-- Task details --
Please copy the lines below exactly, from the first one through the line showing "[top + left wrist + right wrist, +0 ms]".

-- Data in this exercise --
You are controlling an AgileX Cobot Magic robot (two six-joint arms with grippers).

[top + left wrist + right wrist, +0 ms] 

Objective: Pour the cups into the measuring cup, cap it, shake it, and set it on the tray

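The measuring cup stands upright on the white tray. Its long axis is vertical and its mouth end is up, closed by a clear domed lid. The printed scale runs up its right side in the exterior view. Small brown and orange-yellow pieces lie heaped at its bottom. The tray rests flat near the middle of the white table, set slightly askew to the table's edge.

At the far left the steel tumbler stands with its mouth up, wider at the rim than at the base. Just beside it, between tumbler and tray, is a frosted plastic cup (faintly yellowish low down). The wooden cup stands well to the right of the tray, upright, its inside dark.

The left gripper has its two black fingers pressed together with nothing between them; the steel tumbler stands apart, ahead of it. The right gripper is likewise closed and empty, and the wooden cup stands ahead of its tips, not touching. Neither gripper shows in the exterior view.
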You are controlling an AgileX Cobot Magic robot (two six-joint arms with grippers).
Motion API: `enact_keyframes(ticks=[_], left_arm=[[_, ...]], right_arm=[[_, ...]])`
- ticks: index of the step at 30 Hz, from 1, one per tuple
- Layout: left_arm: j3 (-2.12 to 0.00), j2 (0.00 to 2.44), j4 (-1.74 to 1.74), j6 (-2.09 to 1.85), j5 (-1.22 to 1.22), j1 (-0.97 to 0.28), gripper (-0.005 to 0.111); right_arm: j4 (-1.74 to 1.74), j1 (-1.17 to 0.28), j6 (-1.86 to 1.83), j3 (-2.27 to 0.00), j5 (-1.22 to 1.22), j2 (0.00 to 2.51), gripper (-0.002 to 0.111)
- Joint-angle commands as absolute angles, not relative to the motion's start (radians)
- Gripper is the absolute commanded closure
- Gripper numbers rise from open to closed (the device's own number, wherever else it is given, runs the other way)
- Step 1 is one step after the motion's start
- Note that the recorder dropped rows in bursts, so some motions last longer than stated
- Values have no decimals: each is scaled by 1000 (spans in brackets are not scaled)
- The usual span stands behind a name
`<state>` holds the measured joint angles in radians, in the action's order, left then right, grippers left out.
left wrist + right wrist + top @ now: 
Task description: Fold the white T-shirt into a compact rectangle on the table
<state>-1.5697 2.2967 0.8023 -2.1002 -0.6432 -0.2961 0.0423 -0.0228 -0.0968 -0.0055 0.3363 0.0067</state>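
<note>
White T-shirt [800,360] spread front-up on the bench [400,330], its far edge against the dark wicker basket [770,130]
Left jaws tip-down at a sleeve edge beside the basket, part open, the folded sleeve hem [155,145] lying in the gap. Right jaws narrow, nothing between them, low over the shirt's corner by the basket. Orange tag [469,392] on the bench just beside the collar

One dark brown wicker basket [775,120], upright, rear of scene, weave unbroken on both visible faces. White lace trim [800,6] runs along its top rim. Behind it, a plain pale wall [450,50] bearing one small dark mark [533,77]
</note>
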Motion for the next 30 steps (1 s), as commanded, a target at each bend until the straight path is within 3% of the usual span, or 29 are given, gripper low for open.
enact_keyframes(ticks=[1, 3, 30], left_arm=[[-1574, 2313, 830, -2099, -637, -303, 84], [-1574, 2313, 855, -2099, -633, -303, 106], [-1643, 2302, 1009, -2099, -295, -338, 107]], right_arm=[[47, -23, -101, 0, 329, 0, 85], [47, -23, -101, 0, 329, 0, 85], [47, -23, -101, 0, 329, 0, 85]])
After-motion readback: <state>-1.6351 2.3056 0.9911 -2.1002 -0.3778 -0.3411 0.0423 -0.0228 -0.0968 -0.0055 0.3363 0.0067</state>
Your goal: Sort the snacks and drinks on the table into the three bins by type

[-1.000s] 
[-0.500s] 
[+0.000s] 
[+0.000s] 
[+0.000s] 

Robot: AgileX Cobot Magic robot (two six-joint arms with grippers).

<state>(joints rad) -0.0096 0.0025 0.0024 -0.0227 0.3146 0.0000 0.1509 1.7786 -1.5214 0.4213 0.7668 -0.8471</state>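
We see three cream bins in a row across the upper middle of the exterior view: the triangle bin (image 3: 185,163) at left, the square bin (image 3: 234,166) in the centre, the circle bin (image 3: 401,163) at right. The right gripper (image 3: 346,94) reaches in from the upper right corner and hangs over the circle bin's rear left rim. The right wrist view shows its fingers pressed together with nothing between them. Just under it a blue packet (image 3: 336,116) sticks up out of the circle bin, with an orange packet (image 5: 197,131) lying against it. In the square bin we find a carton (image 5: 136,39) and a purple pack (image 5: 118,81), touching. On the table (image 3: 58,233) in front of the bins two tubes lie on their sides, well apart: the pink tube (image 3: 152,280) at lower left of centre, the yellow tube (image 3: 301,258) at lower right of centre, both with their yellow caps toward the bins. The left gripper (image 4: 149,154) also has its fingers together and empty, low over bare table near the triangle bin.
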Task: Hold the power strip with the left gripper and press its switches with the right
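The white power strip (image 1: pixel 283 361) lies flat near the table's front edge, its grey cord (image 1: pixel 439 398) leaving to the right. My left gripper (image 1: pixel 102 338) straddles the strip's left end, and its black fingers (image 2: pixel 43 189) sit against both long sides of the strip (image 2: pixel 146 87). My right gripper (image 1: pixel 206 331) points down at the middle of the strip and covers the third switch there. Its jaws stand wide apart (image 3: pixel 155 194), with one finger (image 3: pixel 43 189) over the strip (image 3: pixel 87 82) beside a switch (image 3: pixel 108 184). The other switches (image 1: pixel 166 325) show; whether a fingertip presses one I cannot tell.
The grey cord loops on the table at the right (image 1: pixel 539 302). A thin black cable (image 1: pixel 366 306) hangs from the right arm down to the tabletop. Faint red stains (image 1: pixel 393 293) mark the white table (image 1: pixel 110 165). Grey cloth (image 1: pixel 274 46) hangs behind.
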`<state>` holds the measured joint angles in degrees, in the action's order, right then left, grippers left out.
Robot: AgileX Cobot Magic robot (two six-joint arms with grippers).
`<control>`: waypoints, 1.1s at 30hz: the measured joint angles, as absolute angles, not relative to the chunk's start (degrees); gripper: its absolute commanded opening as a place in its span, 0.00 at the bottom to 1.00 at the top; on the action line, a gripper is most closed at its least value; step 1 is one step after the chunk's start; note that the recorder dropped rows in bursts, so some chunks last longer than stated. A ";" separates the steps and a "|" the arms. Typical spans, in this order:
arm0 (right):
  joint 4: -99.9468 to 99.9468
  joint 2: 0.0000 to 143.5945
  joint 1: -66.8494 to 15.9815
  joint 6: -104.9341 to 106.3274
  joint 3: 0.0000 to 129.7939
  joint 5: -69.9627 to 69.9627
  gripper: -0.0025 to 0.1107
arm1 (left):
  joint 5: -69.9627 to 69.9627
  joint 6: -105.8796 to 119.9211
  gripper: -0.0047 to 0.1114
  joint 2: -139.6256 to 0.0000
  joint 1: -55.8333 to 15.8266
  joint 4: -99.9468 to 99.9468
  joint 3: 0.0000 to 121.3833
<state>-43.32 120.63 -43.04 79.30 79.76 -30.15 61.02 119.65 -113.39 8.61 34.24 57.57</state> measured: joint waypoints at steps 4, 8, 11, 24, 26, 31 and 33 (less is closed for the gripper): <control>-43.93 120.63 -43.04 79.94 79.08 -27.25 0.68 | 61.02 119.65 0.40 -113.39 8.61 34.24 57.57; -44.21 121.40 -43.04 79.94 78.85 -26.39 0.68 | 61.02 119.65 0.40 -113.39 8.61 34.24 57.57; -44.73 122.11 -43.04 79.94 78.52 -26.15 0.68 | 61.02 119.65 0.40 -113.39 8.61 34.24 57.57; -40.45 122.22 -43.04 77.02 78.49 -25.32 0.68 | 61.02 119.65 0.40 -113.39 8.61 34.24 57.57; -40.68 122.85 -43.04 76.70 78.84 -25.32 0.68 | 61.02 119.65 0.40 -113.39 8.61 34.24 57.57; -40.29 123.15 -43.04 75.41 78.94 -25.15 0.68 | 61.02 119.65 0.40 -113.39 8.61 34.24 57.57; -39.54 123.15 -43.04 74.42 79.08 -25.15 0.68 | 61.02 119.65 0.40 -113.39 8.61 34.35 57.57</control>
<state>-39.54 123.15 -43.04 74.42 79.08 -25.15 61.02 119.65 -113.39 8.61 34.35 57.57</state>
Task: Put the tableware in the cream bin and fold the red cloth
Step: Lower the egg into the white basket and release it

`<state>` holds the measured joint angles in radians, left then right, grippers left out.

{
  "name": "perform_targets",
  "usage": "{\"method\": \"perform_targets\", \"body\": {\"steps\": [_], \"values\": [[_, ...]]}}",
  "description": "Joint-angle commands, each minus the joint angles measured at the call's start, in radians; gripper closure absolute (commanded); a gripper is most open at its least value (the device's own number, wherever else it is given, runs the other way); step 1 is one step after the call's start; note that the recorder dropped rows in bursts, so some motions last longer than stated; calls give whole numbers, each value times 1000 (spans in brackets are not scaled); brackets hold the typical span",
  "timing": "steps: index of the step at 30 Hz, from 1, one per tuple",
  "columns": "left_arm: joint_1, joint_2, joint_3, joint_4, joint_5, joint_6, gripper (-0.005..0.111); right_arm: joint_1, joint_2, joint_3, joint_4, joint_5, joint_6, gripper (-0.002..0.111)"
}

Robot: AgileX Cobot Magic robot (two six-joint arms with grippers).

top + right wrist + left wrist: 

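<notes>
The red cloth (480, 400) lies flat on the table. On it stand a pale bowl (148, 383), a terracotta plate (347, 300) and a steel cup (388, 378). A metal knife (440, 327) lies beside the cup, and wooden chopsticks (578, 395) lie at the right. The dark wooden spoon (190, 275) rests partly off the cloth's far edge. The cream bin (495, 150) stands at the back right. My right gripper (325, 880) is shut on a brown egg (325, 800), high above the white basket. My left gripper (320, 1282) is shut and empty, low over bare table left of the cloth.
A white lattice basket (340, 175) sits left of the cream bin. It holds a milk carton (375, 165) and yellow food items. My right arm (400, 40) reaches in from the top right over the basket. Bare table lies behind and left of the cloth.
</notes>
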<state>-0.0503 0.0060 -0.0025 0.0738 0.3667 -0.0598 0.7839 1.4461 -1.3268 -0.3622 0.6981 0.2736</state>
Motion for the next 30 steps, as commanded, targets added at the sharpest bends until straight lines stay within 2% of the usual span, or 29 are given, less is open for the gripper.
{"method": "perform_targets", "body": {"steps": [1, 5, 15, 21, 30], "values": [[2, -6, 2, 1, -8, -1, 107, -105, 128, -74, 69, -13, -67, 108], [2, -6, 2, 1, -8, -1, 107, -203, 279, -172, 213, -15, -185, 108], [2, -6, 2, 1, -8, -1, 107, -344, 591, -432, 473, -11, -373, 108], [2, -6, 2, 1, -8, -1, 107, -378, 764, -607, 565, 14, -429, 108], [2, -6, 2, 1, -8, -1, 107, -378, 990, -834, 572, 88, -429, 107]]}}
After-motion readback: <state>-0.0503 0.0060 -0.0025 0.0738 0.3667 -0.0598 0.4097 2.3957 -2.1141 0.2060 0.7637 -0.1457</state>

-- Task answer --
You are controlling an AgileX Cobot Magic robot (two six-joint arms with grippers).

[top + left wrist + right wrist, +0 ms] 

That wraps up the answer.